Report every line in the listing below where the string "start" shows up.
··· DATASET EXCERPT ···
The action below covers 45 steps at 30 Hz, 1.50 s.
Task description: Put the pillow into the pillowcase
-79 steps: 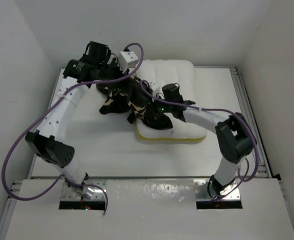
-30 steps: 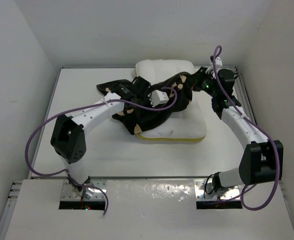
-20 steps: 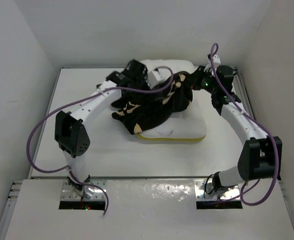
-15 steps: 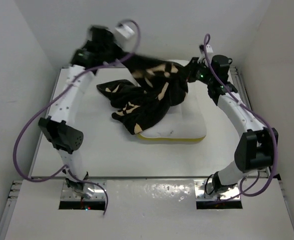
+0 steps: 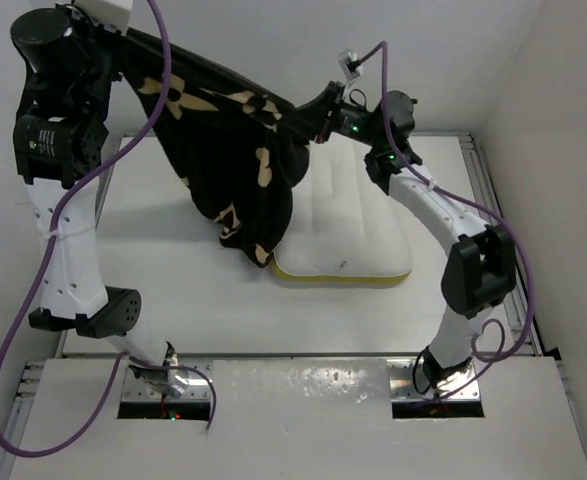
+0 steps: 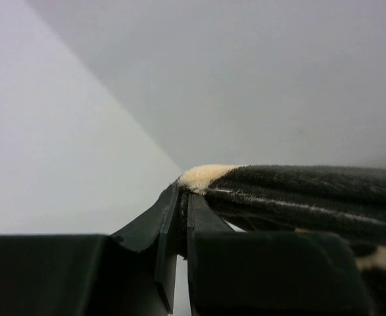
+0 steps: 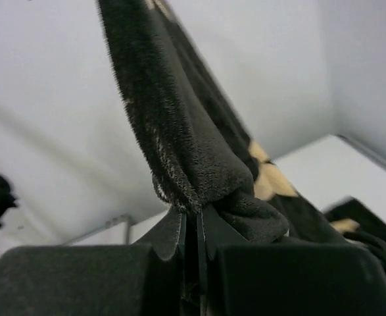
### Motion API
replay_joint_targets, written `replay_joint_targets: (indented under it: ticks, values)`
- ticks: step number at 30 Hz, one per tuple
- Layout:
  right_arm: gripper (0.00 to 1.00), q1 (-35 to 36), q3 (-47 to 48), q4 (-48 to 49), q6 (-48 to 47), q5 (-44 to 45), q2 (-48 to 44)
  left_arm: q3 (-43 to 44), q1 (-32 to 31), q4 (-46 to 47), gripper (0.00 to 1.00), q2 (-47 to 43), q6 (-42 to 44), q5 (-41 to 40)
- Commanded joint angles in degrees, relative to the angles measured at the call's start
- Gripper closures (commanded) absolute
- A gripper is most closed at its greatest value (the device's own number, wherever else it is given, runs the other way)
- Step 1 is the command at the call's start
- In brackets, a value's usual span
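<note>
Both arms have swung upward in the last half second, lifting the pillowcase point(image 5: 228, 150) off the pillow point(image 5: 358, 215) and stretching it taut above the pillow's far-left corner. The left gripper point(image 6: 183, 197) and right gripper point(image 7: 195, 220) each pinch its edge, jaws nearly closed on the cloth. The slack hangs along the pillow's left side.

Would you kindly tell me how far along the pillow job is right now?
Done: the pillowcase hangs stretched in the air above the table. In hand: the left end effector and the right end effector are each shut on an edge of it. Left: the pillow lies bare on the table, outside the case, so insertion has not begun.
</note>
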Motion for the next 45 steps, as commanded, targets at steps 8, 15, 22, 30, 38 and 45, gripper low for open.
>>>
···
◆ **THE COMPLETED TASK**:
- Commanded joint angles in degrees, relative to the angles measured at the call's start
- Step 1 is the command at the call's start

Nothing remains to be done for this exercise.